__WORK ITEM__: The full listing, copied exactly, is the required output.

__THE DATA__:
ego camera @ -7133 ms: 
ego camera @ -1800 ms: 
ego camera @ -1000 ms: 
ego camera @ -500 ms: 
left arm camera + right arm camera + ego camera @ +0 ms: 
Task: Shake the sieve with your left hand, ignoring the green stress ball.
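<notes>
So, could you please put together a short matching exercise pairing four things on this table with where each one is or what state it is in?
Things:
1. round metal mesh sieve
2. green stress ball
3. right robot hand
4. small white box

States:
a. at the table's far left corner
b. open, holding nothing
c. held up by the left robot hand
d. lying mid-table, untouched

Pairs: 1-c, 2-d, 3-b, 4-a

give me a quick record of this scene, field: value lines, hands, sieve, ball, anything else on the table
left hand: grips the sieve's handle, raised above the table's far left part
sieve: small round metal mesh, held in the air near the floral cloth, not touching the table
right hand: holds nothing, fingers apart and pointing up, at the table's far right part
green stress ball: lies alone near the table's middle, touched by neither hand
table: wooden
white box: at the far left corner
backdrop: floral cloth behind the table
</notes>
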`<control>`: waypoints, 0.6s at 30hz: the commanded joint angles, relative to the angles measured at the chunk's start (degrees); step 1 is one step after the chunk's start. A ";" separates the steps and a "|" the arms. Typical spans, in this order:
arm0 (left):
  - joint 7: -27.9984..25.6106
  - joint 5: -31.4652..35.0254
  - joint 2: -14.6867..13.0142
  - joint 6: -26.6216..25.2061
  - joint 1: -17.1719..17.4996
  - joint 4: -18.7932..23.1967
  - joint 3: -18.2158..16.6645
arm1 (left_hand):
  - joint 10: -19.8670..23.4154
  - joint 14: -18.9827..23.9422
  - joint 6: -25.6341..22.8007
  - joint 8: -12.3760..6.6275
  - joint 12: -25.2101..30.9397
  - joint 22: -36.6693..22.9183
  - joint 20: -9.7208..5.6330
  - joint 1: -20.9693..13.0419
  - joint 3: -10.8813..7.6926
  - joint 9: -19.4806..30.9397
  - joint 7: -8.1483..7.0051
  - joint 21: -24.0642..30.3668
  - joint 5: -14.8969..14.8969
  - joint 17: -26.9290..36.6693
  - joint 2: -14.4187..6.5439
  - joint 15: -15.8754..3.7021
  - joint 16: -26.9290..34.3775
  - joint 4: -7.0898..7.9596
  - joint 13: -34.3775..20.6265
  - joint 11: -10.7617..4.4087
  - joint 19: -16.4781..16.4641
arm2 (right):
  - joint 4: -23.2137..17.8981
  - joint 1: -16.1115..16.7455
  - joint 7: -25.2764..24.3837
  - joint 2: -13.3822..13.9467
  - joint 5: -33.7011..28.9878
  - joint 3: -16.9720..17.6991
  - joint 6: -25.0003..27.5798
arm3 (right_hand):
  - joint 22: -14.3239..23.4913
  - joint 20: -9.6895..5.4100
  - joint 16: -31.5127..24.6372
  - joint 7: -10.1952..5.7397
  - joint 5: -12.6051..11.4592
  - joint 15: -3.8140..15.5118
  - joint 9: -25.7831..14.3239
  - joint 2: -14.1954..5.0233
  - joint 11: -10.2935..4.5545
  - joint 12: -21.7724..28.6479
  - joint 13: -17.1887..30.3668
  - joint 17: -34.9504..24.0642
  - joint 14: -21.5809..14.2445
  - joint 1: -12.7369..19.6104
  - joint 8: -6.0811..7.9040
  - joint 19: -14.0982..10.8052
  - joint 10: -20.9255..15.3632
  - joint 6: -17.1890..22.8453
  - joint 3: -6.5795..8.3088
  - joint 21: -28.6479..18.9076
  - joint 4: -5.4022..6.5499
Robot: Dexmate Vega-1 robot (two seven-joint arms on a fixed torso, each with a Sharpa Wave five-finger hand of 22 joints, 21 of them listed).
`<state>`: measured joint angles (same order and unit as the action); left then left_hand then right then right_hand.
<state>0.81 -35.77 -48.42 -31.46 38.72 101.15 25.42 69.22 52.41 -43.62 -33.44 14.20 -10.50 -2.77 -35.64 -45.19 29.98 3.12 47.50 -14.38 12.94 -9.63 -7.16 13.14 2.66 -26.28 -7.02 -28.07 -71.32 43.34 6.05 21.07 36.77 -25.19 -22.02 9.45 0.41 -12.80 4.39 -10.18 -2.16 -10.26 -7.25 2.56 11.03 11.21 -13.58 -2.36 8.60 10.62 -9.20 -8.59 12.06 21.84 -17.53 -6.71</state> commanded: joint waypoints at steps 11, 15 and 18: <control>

__RESPONSE__:
ego camera @ -7133 ms: 
ego camera @ -1800 ms: 
ego camera @ -1000 ms: 
ego camera @ -500 ms: 
left arm camera + right arm camera + ego camera @ +0 ms: 
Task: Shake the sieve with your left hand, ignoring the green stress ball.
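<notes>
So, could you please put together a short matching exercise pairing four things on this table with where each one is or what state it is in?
Things:
1. round metal mesh sieve
2. green stress ball
3. right robot hand
4. small white box

States:
a. at the table's far left corner
b. open, holding nothing
c. held up by the left robot hand
d. lying mid-table, untouched

Pairs: 1-c, 2-d, 3-b, 4-a

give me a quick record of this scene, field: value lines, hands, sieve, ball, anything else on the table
left hand: grips the sieve's handle, raised above the table's far left part
sieve: small round metal mesh, held in the air near the floral cloth, not touching the table
right hand: holds nothing, fingers apart and pointing up, at the table's far right part
green stress ball: lies alone near the table's middle, touched by neither hand
table: wooden
white box: at the far left corner
backdrop: floral cloth behind the table
</notes>
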`<control>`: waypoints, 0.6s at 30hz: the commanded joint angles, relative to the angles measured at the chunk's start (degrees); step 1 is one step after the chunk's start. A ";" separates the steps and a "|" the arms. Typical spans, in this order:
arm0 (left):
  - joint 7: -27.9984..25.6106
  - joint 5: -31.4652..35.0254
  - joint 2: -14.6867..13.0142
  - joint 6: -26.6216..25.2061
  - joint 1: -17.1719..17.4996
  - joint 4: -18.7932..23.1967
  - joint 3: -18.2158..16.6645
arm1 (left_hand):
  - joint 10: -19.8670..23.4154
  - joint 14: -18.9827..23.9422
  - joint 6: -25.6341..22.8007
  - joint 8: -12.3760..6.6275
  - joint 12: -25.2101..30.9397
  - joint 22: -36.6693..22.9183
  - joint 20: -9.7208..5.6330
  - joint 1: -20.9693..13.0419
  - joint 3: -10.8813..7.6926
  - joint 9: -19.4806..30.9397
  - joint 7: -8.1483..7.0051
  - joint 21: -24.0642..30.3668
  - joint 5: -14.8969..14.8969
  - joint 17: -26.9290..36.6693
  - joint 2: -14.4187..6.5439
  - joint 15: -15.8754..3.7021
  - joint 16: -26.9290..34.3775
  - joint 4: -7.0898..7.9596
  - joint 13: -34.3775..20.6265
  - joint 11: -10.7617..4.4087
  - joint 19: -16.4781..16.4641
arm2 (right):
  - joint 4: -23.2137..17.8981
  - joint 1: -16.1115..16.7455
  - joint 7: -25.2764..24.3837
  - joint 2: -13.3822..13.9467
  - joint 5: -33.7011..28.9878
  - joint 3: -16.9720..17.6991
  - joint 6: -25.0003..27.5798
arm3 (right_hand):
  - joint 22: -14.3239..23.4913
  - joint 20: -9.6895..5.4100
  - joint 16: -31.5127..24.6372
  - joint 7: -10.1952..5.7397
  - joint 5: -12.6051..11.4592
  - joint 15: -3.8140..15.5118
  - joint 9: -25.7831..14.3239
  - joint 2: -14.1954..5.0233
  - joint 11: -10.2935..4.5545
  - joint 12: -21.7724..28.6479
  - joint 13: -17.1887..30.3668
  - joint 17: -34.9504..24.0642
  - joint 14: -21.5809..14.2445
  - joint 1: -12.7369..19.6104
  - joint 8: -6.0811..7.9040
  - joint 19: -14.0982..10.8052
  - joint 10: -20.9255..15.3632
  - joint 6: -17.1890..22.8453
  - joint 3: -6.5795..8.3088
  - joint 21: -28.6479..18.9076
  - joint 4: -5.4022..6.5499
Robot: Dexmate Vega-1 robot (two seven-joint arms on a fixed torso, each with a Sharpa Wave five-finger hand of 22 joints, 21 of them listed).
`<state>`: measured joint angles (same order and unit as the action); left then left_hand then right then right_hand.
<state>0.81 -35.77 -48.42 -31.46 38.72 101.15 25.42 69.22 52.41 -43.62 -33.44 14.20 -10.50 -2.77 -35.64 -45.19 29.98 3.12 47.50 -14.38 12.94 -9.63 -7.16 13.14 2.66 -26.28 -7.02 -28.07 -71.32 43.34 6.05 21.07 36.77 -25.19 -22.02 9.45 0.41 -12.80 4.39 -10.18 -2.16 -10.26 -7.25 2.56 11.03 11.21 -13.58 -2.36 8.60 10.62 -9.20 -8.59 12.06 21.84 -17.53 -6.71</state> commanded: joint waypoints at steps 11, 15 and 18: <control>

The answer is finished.